#### [TASK]
Below are the records; copy out every line that holds the word "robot".

#### [PROVIDED RECORDS]

--*--

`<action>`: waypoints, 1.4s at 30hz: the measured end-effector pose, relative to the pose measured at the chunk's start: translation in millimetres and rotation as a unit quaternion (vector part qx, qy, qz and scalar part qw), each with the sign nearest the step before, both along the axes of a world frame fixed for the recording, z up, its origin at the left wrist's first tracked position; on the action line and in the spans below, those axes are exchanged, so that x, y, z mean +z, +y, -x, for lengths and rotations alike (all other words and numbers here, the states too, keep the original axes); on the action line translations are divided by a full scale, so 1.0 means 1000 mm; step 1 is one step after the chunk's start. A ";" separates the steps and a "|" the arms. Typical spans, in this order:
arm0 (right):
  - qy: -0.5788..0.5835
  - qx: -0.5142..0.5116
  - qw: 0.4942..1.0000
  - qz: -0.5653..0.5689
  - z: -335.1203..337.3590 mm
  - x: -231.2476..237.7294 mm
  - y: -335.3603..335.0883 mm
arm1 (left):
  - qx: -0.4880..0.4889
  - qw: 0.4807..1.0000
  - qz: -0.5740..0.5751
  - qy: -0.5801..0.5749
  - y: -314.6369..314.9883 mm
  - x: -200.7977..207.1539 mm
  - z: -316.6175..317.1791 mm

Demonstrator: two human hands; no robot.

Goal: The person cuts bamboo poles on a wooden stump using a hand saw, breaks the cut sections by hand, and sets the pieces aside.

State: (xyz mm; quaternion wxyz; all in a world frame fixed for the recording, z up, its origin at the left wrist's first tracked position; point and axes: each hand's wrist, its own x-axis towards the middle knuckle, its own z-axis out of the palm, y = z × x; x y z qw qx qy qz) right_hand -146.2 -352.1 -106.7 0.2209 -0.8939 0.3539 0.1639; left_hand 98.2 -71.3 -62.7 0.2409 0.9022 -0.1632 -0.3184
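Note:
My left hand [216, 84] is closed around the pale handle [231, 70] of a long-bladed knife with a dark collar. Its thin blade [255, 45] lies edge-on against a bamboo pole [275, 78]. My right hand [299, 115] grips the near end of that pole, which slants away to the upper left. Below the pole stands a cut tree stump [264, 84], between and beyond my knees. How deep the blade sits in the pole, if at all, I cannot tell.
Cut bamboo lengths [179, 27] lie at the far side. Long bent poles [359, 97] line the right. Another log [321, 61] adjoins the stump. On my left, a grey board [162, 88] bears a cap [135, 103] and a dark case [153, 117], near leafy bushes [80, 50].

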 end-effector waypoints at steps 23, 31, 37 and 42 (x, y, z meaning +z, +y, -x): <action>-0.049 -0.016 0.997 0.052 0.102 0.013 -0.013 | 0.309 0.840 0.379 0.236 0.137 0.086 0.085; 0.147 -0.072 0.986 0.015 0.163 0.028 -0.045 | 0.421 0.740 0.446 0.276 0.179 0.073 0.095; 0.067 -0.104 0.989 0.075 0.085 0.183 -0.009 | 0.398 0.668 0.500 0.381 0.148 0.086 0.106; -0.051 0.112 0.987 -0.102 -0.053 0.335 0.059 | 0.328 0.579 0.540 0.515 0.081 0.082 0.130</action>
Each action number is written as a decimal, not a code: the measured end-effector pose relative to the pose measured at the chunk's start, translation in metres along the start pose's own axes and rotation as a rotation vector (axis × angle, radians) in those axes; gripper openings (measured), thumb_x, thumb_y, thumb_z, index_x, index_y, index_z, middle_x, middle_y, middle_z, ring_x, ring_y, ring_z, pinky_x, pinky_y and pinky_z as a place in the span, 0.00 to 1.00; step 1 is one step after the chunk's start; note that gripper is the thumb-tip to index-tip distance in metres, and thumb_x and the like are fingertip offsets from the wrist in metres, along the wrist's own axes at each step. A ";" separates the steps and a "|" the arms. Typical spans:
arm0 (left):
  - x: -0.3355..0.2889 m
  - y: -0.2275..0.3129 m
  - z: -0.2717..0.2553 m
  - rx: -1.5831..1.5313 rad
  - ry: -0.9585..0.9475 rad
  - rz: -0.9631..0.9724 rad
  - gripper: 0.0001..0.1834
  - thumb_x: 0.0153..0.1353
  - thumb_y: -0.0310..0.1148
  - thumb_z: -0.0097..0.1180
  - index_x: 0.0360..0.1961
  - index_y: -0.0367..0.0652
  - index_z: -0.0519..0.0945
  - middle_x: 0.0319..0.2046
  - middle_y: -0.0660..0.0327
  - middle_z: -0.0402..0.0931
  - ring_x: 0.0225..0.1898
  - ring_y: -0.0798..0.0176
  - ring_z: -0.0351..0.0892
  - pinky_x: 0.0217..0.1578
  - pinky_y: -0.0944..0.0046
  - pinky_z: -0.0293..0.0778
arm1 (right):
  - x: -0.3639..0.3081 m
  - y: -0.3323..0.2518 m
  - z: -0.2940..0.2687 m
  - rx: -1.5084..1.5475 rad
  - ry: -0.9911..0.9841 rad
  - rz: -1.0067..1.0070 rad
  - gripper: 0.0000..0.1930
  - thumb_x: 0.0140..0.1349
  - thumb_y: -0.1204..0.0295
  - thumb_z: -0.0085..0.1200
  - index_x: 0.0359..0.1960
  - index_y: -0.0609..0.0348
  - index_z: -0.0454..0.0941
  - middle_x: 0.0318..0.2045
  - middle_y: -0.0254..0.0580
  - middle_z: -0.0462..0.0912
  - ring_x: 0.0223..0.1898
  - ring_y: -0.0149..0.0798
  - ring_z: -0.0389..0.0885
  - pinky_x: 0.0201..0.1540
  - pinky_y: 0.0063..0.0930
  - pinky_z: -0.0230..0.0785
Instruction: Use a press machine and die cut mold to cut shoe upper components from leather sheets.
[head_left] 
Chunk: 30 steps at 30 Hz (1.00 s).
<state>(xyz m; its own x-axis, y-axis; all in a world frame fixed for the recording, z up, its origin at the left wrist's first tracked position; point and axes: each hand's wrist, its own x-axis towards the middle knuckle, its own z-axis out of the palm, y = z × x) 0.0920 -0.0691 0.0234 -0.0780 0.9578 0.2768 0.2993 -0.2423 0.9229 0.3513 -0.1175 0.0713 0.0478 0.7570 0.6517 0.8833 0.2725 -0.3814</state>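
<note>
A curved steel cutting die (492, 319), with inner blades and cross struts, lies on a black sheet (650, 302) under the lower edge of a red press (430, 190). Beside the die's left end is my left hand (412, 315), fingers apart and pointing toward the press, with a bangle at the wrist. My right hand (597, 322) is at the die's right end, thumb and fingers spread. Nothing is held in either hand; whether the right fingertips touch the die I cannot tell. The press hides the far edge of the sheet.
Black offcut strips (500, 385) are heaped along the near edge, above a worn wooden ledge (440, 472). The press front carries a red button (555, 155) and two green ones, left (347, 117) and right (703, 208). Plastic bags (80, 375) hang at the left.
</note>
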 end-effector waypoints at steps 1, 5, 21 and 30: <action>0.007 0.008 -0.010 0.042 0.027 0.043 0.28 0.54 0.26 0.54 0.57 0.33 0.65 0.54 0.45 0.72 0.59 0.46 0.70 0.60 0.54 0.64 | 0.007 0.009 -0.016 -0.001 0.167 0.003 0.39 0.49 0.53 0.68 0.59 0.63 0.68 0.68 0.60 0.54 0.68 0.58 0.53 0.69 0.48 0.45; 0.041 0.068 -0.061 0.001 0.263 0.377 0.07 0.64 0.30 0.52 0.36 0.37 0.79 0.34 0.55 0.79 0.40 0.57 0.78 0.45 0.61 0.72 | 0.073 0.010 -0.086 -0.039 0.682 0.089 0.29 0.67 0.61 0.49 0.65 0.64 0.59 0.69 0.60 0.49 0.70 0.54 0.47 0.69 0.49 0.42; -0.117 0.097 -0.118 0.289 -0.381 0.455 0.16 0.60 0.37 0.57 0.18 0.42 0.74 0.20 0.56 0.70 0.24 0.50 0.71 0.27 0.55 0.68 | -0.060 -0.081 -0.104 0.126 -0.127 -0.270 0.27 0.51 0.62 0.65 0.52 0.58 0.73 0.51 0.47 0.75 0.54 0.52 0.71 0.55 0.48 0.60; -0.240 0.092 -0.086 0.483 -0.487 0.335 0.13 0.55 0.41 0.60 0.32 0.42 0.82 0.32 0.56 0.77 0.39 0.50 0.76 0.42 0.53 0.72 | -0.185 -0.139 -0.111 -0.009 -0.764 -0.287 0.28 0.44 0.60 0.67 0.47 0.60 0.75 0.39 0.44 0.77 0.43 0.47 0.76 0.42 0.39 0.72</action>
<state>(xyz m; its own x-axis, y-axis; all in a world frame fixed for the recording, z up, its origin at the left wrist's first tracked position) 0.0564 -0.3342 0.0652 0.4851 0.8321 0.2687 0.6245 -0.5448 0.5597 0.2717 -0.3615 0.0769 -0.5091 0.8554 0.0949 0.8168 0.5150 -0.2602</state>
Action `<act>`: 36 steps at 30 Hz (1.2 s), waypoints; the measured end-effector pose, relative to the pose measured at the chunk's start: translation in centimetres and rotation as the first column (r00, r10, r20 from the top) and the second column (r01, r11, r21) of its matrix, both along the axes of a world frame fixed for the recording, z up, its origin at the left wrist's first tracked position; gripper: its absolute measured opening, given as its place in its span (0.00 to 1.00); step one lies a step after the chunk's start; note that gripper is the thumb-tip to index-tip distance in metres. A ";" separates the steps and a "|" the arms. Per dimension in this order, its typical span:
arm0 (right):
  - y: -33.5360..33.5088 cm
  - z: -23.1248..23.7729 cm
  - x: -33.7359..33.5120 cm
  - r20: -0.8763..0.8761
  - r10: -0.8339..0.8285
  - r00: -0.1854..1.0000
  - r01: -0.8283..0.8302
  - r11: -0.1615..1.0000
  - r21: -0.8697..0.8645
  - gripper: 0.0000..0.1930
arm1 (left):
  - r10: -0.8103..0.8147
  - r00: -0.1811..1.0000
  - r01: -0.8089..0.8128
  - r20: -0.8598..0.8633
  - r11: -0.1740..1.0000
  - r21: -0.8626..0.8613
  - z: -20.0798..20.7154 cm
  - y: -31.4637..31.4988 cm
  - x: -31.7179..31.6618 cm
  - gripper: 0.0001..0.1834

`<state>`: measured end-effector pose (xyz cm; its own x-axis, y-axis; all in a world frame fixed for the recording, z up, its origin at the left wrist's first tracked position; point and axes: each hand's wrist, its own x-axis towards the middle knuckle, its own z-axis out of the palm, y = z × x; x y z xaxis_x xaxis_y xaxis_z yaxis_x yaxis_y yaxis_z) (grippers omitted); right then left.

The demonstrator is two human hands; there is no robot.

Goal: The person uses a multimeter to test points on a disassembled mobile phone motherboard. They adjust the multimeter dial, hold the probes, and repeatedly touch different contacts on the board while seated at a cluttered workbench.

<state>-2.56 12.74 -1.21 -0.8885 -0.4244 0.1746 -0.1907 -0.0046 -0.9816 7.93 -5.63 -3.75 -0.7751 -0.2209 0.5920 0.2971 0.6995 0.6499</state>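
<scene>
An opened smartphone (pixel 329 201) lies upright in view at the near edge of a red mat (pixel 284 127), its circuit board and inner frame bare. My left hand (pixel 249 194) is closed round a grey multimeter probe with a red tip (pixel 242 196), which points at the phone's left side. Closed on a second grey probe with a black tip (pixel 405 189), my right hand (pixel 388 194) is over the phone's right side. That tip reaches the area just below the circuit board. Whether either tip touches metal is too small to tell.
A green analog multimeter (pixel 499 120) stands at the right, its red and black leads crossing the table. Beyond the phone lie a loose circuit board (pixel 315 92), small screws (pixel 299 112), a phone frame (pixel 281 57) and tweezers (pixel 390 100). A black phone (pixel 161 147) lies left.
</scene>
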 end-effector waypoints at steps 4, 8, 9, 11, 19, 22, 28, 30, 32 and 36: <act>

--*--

#### [EXERCISE SOLUTION]
Demonstrator: two human hands; no robot.
The demonstrator is two human hands; there is no robot.

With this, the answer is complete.